Suddenly overwhelmed with where to put things and the work needing doing to make this house fully livable for me, I just set everything down right there in the main room where I was standing.

There was more work to do besides widening and possibly raising the height (if I could) of doorways. One reason I got such a good deal on this house was that it had a half-built addition, intended as a new part of the house with an extra room for guests. Not even truly framed, much less finished! My plan was to try to finish it myself, once settled in. {It will be very useful extra space} I remember thinking and smiling. {I think I’ll be fine here.}


Nothing else mattered more than getting the van emptied and ready for pick-up, and myself and all my possessions securely inside my new home. I did have an urgent need to work the business end (not really my end any more) of myself into the bathroom, which I did the moment the van was fully unloaded (but before my final cleanup and checks). {Remodeling this doorway at a minimum is a top priority} I sighed as I let loose. {For now, taking the door all the way off will help. Later today, for sure.}

The bathroom worked, and I could use it as it was.

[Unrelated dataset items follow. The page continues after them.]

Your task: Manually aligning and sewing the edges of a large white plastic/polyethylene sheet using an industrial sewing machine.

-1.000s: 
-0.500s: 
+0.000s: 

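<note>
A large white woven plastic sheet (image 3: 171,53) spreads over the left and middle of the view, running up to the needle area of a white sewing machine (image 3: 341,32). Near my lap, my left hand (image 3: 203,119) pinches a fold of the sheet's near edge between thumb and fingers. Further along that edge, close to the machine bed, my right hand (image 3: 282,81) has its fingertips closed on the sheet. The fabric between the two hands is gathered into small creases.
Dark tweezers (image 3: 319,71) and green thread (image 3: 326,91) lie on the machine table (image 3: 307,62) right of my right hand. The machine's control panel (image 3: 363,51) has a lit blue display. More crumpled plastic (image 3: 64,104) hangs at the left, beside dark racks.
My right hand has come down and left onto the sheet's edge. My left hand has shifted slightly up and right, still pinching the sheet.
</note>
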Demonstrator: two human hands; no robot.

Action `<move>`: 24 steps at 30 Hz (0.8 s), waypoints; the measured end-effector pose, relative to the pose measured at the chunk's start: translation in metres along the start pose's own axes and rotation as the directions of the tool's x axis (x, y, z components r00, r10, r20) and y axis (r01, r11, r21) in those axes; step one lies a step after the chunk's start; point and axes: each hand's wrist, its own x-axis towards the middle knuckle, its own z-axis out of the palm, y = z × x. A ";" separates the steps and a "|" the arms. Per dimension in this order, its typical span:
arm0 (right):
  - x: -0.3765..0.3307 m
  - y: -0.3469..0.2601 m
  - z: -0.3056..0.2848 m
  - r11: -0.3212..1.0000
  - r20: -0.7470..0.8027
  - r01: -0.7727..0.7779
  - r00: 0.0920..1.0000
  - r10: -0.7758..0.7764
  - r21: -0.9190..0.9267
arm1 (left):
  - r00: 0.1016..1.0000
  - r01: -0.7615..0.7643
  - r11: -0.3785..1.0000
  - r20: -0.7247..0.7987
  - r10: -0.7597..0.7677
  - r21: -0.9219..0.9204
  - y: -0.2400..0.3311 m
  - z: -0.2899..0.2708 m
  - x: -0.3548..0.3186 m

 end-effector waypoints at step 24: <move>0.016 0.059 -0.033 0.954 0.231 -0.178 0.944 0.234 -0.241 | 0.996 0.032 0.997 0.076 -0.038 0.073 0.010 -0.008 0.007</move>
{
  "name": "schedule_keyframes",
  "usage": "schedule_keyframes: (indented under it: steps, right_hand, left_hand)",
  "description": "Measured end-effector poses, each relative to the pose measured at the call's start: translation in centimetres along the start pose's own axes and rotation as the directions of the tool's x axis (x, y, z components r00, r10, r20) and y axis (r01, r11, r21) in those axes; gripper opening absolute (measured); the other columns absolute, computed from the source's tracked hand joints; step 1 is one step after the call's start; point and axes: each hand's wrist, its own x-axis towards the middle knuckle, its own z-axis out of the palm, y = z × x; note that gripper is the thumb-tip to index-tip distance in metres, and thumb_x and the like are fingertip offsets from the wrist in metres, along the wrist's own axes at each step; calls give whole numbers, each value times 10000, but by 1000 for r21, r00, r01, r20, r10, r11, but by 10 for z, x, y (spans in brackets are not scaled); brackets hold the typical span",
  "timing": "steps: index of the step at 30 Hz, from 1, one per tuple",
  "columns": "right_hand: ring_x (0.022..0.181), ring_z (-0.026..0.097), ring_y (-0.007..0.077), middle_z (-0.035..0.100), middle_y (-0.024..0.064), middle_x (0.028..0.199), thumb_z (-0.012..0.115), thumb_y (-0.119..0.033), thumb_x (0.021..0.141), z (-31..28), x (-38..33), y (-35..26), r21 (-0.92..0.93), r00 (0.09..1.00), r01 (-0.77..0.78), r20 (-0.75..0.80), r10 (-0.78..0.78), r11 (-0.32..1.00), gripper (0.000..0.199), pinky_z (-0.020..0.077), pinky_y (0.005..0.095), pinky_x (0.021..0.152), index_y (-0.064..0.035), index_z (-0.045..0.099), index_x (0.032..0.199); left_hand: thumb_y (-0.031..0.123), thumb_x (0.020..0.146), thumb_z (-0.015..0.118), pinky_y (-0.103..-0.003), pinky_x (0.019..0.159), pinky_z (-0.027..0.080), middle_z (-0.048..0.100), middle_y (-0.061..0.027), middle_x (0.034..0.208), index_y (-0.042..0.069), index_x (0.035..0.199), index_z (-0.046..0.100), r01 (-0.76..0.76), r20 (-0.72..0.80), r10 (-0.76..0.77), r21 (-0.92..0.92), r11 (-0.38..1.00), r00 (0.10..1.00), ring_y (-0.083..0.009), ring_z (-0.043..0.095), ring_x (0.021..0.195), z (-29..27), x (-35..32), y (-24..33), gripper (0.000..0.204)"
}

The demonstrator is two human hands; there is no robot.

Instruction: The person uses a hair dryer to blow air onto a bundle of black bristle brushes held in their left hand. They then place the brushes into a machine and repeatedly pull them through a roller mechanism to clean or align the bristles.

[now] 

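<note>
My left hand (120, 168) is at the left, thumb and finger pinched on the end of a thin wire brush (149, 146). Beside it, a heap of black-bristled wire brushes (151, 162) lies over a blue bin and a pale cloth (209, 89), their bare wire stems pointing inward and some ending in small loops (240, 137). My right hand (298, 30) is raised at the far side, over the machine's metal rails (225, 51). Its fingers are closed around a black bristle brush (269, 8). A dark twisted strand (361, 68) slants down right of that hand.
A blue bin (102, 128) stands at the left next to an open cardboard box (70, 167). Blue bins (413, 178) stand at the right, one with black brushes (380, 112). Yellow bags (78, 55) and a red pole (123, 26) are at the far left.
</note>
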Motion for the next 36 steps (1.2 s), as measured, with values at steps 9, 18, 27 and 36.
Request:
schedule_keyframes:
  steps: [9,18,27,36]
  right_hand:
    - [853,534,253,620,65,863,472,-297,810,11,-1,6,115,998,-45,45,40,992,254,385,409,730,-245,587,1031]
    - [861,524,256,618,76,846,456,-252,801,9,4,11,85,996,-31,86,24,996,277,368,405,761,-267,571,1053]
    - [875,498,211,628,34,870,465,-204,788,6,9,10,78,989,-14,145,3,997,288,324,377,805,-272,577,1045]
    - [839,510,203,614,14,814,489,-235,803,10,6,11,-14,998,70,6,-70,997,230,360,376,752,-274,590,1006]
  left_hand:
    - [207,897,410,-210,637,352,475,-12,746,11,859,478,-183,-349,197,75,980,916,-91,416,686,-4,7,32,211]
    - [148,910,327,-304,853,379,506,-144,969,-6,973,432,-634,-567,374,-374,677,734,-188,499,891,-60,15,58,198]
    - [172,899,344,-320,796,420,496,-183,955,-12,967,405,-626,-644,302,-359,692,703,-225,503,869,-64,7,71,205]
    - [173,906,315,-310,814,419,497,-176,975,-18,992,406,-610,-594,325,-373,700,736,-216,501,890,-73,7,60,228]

Final check and cleanup of the van thankfully revealed no surprises. I carefully drove it back out very near the main highway: far enough off that it wasn’t on the shoulder, yet close enough to the highway to be seen from it easily. Yes, this meant that I needed to exit the van where it was, however I’d carefully thought this through, working out the final details on this slow and careful drive I’d just completed.

I was parked so I’d exit the van facing away from the road, the van itself giving me a total body block during final lock-up. I left the key fob inside as instructed, ensuring I was outside with all doors fully closed before the timer auto-lock cycle I triggered from the fob before setting it down timed out. The pick-up driver of course had a separate fob for getting in, quite possibly some kind of master device. Whatever the specifics, not my problem: I’d fulfilled my part of the contract and had pre-paid, so now it was up to them to pick up from this designated drop-off location and handle things from there.

Once outside with the vehicle locked, I had plenty of time to let traffic clear before making my approximately 25 m tentacle dash along the lake access road before it turned a corner and the dense foliage blocked the view from the highway. Highway yes, but it’s a rural highway, thus even during big city morning commute hours as it now was, not all that much traffic.

I waited… I listened… I dashed. The roughness of the reddish brown dirt with embedded small rocks here and there did not faze me in my adrenalin-fueled rush towards what I hoped would be ultimate safety and shelter, after so many weeks of intense worry and emotional suffering. There would be scuff marks, possibly minor bleeding… such is life slither-running nude out in the near-wild. I successfully managed to keep both my huge udder and all 8 tentacle tips off the ground—no small accomplishment!

No vehicles drove by during my surprisingly swift slither-run: I made it!

A powerful sense of freedom and possibility washed over me on my now-more-leisurely return to my new home along the access road. {I’m free to be meeeeeee! Whatever I may be, or become} I remember thinking as I cautiously and slowly slid-walked along. Despite feeling very safely alone, fear of someone I didn’t know about being around or suddenly driving in kept me from saying anything aloud. {Oh how I hope the changes are finally over!}

I had a theory then that whatever got my changes going might well have had an environmental component, therefore radically changing my environment as I’d now done might help put a stop to things… maybe even reverse them. {If I could lose the udder, revert the tentacle tips to the pointy non-penis versions, have maybe not so many tentacles and much closer to normal leg length, I could be good with that. Oh—yeah, these boobs are somewhat much. Fun experiment playing and living with these big girls, but I’m ready to move on now.}


The mix of feelings I felt once squeezed back inside my new home slammed me: delight and relief from having made it, being securely inside, along equally with feeling totally overwhelmed with the unpacking and setting up of everything. Exhausted, but no time to sleep. Hungry, but nothing about the kitchen was even unpacked yet, much less set up. No sleep whatsoever last night made everything worse—I knew that. I also knew there had been no other choice.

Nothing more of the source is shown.